A nossa vida consciente depende de todo tipo de processos automáticos que ocorrem em nosso cérebro, nossos circuitos cerebrais trabalham sem pausa e executam tarefas que cremos serem por nossa vontade. O trabalho do cérebro automático em relação às emoções que sentimos tem uma função indispensável no processo da percepção consciente. Existem estruturas cerebrais relacionadas à consciência, estruturas que, processam sinais do corpo afetado por emoções em forma de sentimentos. Damásio identificou essas estruturas através de estudos em pacientes com traumatismo e doenças neurológicas. São estruturas separadas e com funções diferentes no processamento da consciência, mas que operam com o "vocabulário não verbal dos sentimentos.” Consciência esta, que com a ajuda da memória, do raciocínio, se torna um meio de modificar a existência.
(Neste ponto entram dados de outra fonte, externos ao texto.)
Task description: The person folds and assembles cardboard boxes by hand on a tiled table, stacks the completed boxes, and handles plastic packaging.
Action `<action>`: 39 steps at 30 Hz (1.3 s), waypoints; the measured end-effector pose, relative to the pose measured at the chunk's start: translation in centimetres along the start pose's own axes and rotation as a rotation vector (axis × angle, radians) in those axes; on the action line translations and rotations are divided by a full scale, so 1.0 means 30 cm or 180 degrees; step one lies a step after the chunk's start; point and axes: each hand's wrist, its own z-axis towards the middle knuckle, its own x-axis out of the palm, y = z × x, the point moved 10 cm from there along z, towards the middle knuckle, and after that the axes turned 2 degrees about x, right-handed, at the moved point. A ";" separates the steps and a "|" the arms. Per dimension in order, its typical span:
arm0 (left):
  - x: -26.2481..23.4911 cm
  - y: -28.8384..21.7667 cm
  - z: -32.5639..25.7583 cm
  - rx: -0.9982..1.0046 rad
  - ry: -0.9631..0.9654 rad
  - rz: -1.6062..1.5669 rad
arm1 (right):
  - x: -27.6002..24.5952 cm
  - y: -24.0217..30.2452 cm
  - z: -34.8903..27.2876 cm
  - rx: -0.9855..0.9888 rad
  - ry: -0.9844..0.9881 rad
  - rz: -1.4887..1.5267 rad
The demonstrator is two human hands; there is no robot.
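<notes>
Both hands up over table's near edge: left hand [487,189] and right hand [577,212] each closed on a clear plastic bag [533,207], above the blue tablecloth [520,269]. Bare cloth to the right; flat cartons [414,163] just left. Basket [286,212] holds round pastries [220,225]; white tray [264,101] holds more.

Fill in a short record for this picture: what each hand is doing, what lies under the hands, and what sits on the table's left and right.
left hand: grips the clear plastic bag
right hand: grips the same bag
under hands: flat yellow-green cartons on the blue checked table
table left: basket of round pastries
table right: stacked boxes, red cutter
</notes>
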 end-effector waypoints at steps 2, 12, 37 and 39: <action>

Diz Damásio:
"O drama da condição humana advém unicamente da consciência. Obviamente, a consciência e suas revelações permitem que criemos uma vida melhor para nós mesmos e para os outros, mas o preço que pagamos por essa vida melhor é alto. Não é só o preço do risco, do perigo e da dor. É o preço de conhecer o risco , o perigo e a dor. Pior ainda: é o preço de conhecer o que é o prazer e de conhecer quando ele esta ausente ou é inacessível."..... "Mas o drama não é necessariamente tragédia. Em certa medida, de varias maneiras imperfeitas, individual e coletivamente, temos meios para guiar a criatividade e, com isso, melhorar a existência humana em vez de piorá-la. Isso não é fácil de realizar; não há diretrizes a seguir, os êxitos podem ser pequenos, o malogro é provável. Entretanto, se a criatividade for dirigida com sucesso, mesmo modestamente, permitiremos à consciência, mais uma vez, cumprir seu papel de regulador homeostático da existência. Conhecer contribuirá para ser"(1)

Damásio afirma que com as descobertas neurobiológicas, as psicoterapias terão que se adaptar aos conhecimentos atuais. O mais fantástico de tudo isso, é que as técnicas preconizadas por Bermudez, e a teoria do Núcleo do Eu são atualíssimas e está há quase 50 anos entre nós.
A consciência é um fenômeno biológico que surge após determinado nível de organização do sistema nervoso. Com o desenvolvimento da memória, do raciocínio e mais tarde da linguagem, a consciência também se torna um meio de modificar a existência, como diz Damásio e como se tem comprovado com o trabalho terapêutico com imagens proposto por Bermudez; ou seja, a possibilidade de “re-aferências”.
Finalizando, a consciência funciona com imagens. Diz Damásio:

“Porque a sobrevivência em um meio complexo, ou seja, a gestão eficaz da regulagem da vida pode ser feito de maneira muito melhor se houver intencionalmente a antevisão e a manipulação de imagens na mente, aliadas a um planejamento ótimo. A consciência permitiu a conexão de dois aspectos díspares do processo—a regulagem interior da vida e a produção de imagens” (1)

REFERÊNCIAS BIBLIOGRÁFICAS
1. Damásio, A. (1999), "O mistério da consciência", São Paulo, Ed. Companhia das Letras. P. 44 e 399
2. Gazzaniga, M.S. (1993), "El cérebro social", Madrid, Alianza Editorial. P. 10 e 21
3. Gazzaniga, M.S. (1998), "El pasado de la mente", Barcelona, Ed. Andres Bello. P.15 e 20
4. Jacob, F. (1982), "El juego de lo posible", Barcelona, Ediciones Grijalbo.
5. Maturana, H.; Varela, F. (1994), "De máquinas e seres vivos", X, Ed. Artes Médicas.
6. Maturana, H.; Varela, F. (1995), "A árvore do conhecimento", Campinas, Ed. Psy. P.15 -68-70-76-261 e 262
7. Mecacci, L. (1985), "Radiografía del cerebro", Barcelona, Ed. Ariel. P. 9
8. Moreno, J.L. (1992), "As palavras do pai", Campinas, Ed. Psy. P. 68 e 74
9. Moreno, J.L. (1992), "Quem sobreviverá?", Vol. I, Goiânia, Dimensão Editora.
10.Moreno, J.L. (1993), "Psicodrama", São Paulo, Ed. Cultrix. P. 17
11.Moreno, J.L. (1993), "Psicoterapia de grupo e psicodrama", Campinas, Ed. Psy. P. 15
12.Rojas-Bermúdez, J.G. (1997), "Teoria y técnica psicodramáticas", Barcelona, Ed.Paidós.